### About this task
Transcribe the listing below exactly, from its first line through the line with "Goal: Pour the". Omit the pictures.
◇ ◇ ◇ ◇ ◇ ◇ ◇
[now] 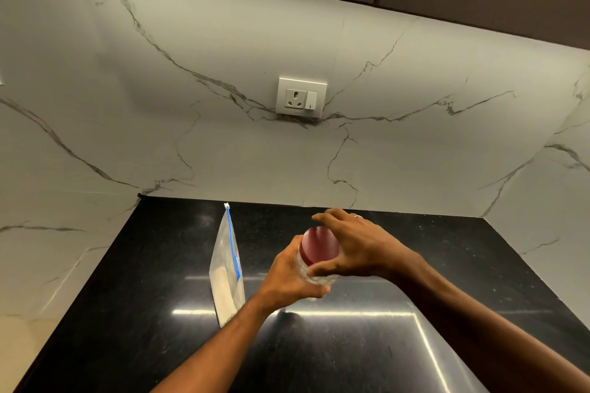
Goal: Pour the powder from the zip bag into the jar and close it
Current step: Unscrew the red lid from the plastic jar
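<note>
Here, at lower centre, the left hand [287, 277] wraps the jar [314, 271]; the right hand [354, 246] cups its red lid [319, 246] — twist squarely. The zip bag [227, 268] stands just left — powder inside.

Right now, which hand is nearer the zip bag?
Left. The left hand grips the jar just right of the zip bag, while the right hand sits on the red lid, farther right.

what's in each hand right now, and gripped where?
Both hold the jar: left hand wraps its clear body, right hand grips the red lid from above. The zip bag is not held.
</note>
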`<state>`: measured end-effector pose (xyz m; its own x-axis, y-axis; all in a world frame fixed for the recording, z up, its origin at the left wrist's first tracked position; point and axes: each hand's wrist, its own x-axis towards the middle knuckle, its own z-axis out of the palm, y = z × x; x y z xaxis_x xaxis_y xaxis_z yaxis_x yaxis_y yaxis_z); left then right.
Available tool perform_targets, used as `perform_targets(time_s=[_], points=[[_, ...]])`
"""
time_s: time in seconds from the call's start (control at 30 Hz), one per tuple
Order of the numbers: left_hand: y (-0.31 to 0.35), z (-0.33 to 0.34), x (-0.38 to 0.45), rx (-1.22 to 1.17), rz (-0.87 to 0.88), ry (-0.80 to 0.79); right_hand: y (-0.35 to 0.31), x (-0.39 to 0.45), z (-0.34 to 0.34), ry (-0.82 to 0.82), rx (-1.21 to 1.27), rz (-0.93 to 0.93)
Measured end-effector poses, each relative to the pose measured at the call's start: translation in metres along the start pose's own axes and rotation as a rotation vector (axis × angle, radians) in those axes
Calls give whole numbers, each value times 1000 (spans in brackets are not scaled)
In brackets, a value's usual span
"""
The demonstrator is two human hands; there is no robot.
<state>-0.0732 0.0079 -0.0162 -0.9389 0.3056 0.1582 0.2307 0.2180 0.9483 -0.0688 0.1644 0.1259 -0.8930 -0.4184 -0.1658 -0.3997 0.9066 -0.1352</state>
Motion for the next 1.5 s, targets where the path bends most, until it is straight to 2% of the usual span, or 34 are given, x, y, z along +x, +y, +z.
perform_targets(time_s=[0.07,0.13,0.27,0.33,0.4,0.5,0.57,0.7,0.77,0.87,1.0,1.23,1.3,1.4,1.5], points=[[3,0,2,22,-7,6,-3,2,4,75,-76,90],[4,-1,3,37,4,1,-5,2,7,93,-84,81],[3,-1,1,12,14,-26,-3,-2,-2,-93,-12,-109],[5,-1,0,-7,5,-29,-3,-4,-5,-142,2,-140],[5,1,1,-7,8,-31,-3,-3,-2,-81,5,-76],[6,2,3,27,11,-25,-5,1,3,58,-147,79],[6,2,2,35,12,-32,-5,1,6,83,-215,81],[4,2,-3,20,9,-31,-3,-3,0,-92,-128,-133],[5,1,-5,18,6,-18,-4,-6,-4,-153,-90,-179],[6,0,-6,-5,17,-15,-4,-6,-1,-86,-56,-96],[7,1,-5,9,7,-15,-10,-1,8,12,-192,45],[6,2,-12,-5,-7,-22,-4,-9,-3,-161,-55,-145],[6,1,-10,-4,-4,-17,-4,-11,-3,-111,-24,-85],[6,2,-9,8,-10,-12,-7,-8,2,0,-110,84],[7,3,-9,24,3,-18,-7,-9,6,42,-87,90]])
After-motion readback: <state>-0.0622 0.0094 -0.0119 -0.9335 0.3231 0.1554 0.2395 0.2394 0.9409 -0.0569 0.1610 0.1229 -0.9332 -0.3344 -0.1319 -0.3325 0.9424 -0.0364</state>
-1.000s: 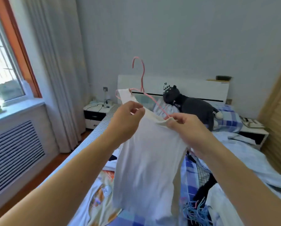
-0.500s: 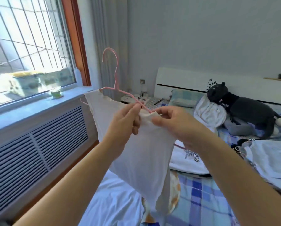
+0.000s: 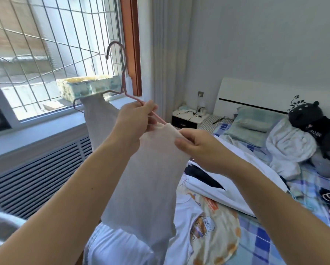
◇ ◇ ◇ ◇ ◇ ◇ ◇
### Response
[now] 
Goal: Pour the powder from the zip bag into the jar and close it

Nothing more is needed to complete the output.